A tax on CO2 would also negatively impact those not directly tied to Colorado’s coal industry. From home heating to electricity to transportation, Coloradans depend heavily on energy to power their lives. The NAM study estimates that, under a carbon tax, prices for natural gas used for heating and electricity would rise more than 40 percent. Meanwhile, gasoline prices at the pump could jump by more than 20 cents a gallon. These price hikes will affect every family and business in the state and, by 2023, as many as 52,000 people could be put out of work.

This would hit rural Colorado especially hard, as the state’s agricultural sector would face higher prices at every level of production. These costs will ripple throughout the economy, affecting everyone from the ranchers and farmers who drive Colorado’s $40 billion agriculture industry, to families buying local produce.

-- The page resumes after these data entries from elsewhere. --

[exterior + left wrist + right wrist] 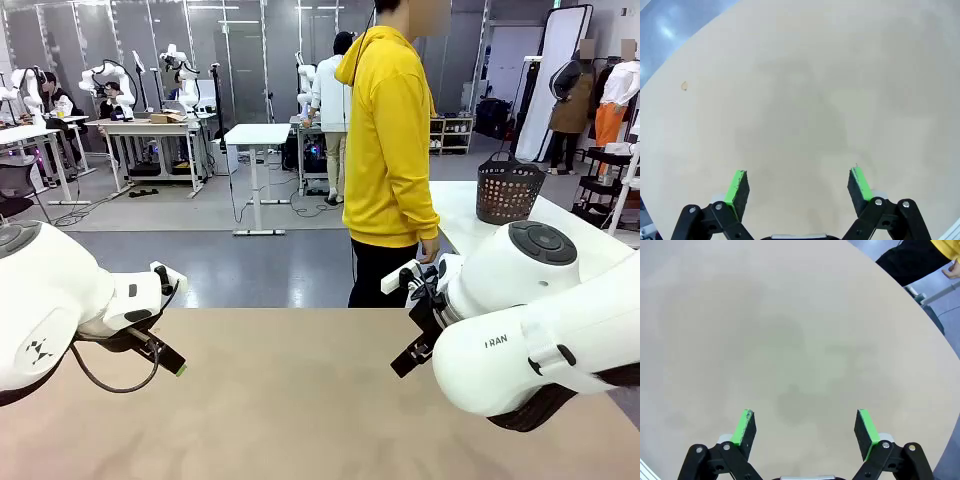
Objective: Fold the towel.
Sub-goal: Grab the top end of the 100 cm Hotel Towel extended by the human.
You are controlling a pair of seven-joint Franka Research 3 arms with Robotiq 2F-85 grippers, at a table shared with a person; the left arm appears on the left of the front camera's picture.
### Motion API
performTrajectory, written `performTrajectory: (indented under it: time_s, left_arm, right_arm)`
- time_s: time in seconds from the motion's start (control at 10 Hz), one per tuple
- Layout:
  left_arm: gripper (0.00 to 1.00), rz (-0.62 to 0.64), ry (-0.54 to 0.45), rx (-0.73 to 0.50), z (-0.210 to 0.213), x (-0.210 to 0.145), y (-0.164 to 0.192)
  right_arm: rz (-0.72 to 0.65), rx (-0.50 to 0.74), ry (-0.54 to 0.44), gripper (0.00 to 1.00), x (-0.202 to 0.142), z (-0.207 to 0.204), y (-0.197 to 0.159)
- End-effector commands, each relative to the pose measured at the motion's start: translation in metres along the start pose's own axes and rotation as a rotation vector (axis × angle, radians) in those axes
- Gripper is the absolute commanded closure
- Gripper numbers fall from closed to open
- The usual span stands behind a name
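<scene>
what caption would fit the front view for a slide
The left gripper and right gripper hover open above the tan table, a person in a yellow hoodie standing at its far side.

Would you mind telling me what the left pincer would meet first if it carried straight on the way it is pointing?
The beige tabletop. The left pincer, jaws open, points at it from above, and I see nothing lying between them in the wrist view. How far off the surface lies is hard to judge.
</scene>
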State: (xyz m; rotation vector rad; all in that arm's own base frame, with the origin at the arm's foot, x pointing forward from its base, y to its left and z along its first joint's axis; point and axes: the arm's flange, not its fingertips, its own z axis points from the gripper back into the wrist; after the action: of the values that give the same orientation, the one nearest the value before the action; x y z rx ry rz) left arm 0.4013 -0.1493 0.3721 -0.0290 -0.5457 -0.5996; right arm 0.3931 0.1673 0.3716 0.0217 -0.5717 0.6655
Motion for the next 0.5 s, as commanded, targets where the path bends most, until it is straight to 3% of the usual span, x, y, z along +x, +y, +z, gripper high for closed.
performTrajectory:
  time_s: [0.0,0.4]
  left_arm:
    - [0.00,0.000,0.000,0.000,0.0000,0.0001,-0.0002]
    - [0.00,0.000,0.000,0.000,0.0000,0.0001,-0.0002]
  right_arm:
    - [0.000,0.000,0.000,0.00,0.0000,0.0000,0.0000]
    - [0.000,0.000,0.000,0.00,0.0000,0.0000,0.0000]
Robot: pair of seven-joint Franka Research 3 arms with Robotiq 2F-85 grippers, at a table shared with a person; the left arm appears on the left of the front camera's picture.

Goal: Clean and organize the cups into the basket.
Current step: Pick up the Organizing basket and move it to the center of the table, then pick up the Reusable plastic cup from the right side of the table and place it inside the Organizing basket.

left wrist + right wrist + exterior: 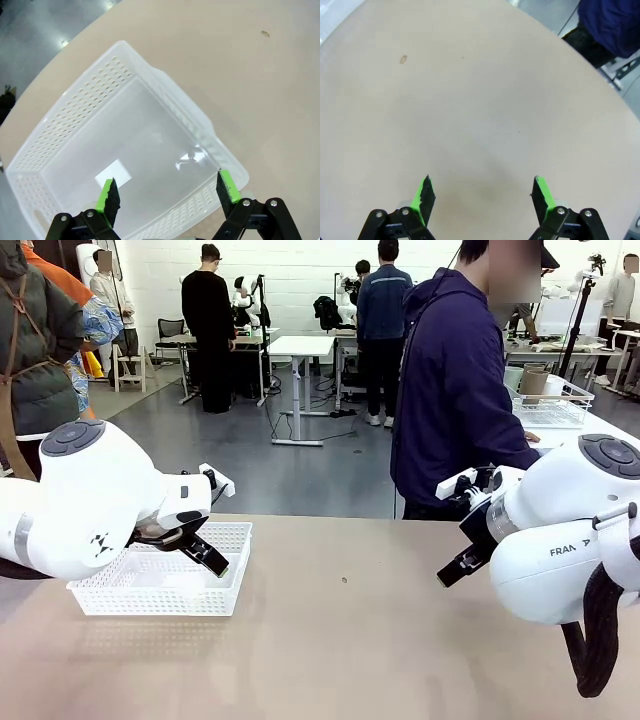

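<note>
The white lattice-sided basket (pixel 150 600) sits on the table at the left, with nothing in it. My left gripper (pixel 215 565) hangs over its near right part, jaws open and holding nothing. From the left wrist the basket (pixel 85 105) lies just below the open left gripper (pixel 167 192), a small white patch showing on its floor. My right gripper (pixel 455 570) hovers open above bare tabletop at the right; the right wrist view shows the right gripper (pixel 482 192) with nothing between its fingers. Cups, a tan one (pixel 535 383) among them, stand in a wire basket at the far right.
A person in a navy hoodie (pixel 450 390) stands at the far edge, one hand by the white wire basket (pixel 552 412) on a side table. A small dark speck (pixel 344 580) marks the tan tabletop (pixel 340 640). The navy sleeve (pixel 615 25) shows beyond the table's edge.
</note>
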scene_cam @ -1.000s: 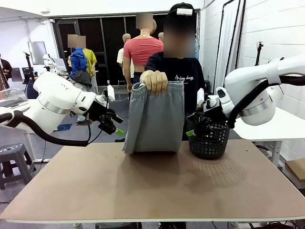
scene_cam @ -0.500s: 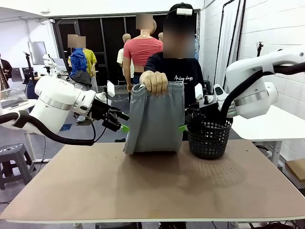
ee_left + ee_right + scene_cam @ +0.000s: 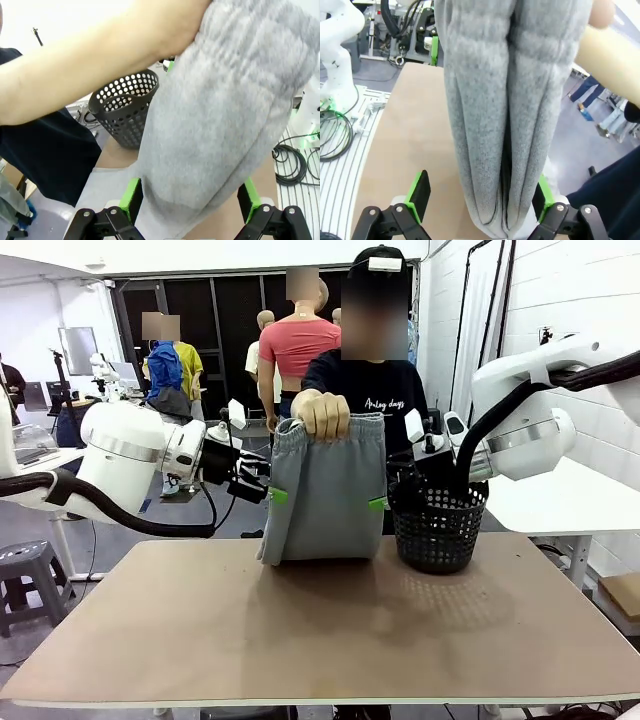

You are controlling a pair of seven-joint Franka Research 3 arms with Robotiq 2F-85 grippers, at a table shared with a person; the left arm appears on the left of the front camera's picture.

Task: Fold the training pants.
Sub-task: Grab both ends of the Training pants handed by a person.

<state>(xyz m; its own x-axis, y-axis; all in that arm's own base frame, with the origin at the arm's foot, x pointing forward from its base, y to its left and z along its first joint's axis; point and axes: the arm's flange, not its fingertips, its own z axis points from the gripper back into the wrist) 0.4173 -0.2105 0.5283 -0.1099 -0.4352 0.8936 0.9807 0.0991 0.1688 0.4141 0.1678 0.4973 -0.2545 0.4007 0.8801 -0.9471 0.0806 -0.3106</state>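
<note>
A person's hand holds the pants up by the waistband at the far middle of the desk. The grey cloth hangs straight down, and its lower edge reaches the desk top.

The left gripper is level with the middle of the pants, at their left edge, with its jaws spread wide. In the left wrist view the cloth lies between its fingers, nearer one pad. Whether it touches the pad I cannot tell.

The right gripper is at the right edge of the pants, above the rim of a black basket that stands just beside them. Its jaws are spread too. In the right wrist view the hanging folds fall between its fingers, close to the far one and well clear of the other.
</note>
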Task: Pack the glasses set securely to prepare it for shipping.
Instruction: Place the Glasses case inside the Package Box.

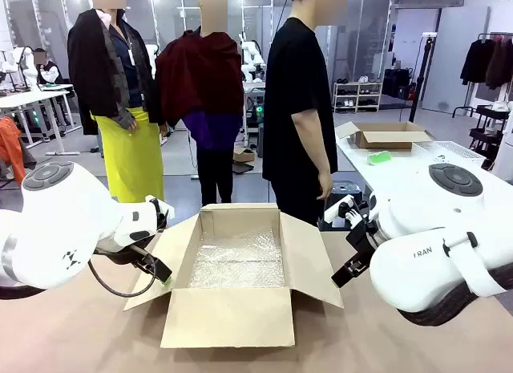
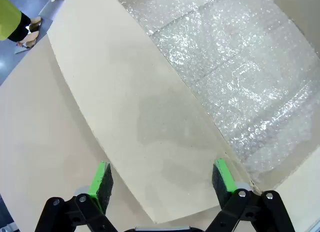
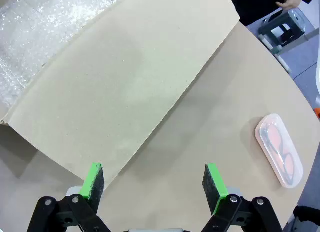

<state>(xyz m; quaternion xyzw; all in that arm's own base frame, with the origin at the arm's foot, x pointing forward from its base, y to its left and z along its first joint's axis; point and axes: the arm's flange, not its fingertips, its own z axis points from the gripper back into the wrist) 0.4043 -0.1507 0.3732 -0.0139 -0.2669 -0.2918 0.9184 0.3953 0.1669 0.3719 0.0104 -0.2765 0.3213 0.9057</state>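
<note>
1. Left gripper (image 2: pixel 161 181): I read it as spread wide and empty; its green pads straddle bare cardboard above the near end of the left flap (image 2: pixel 130 117) of the cardboard box (image 1: pixel 228 317).
2. Right gripper (image 3: pixel 152 182): likewise spread and empty; it hangs over the near end of the right flap (image 3: pixel 115 77). I judge that both claws are parked outboard so the mouth of the box is unobstructed for loading.
3. Box: the flaps are folded outward, which keeps the opening wide; bubble wrap (image 1: pixel 239 265) lines the floor, in my judgement as cushioning for the contents.
4. Task item: the pink glasses case (image 3: pixel 280 150) lies flat on the table (image 3: pixel 215 137), right of the right flap and apart from it, not yet in the box; a dark frame shows through its lid.
5. Clearance: bare table separates the flap edge from the case, so I have open room for a descent from above on the right; the case sits near the table's edge, so a sideways nudge could push it off; the raised flap edge is the obstruction to clear when carrying it inward.
6. Far side: the person (image 1: pixel 298 108) stands behind the box, arm hanging, clear of the opening; a small green item (image 1: pixel 378 157) rests on the white side table (image 1: pixel 401 176) far right; it is too small for me to say whether it is the mint case.
</note>
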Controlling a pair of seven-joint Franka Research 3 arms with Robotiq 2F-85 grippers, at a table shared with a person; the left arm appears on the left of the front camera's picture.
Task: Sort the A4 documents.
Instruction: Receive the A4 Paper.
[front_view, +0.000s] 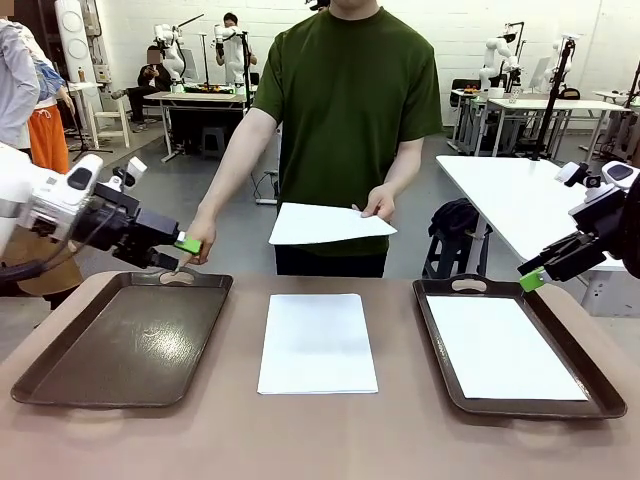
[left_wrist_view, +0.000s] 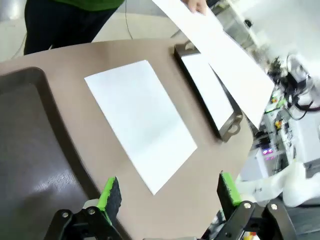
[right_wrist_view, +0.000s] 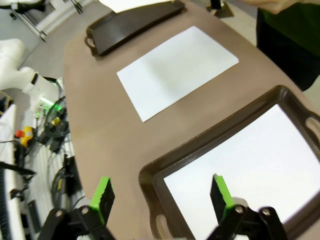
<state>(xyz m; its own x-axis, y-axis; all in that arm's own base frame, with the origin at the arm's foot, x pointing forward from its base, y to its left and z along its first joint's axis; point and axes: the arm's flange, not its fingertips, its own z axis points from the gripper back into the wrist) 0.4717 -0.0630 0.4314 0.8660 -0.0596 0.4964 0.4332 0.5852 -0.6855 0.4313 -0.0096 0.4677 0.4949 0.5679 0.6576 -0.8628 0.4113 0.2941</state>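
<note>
Front: the A4 documents (front_view: 318, 343) lie stacked on the desk (front_view: 400, 440) between the left tray (front_view: 125, 345) and the right tray (front_view: 430, 335), which holds one sheet. The person's hand (front_view: 378, 205) holds another. They're thin, floppy and slippery, so pinch a free edge.
Left wrist: your left claw (left_wrist_view: 167, 189) hovers open beside the stack.
Right wrist: your right claw (right_wrist_view: 161, 192) hangs open over the right tray's corner.

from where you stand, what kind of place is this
Most likely a robotics lab or workshop hall: rows of white work tables on an open grey floor, with cables and control gear lying beside this brown table.
</note>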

This regressive, job-killing tax is often advertised as a market solution to cutting emissions. In reality, it’s simply another means of artificially raising the prices of affordable, reliable electricity and pressuring investment in expensive, unreliable energy sources like wind or solar. Rather than imposing additional costs on Colorado families, policymakers should adopt a real market solution that relies on technological innovation and consumer choice while retaining economic growth and low energy prices. If Colorado’s leaders are committed to protecting hard-working Coloradans and growing the state’s diverse economy, they should reject a carbon tax.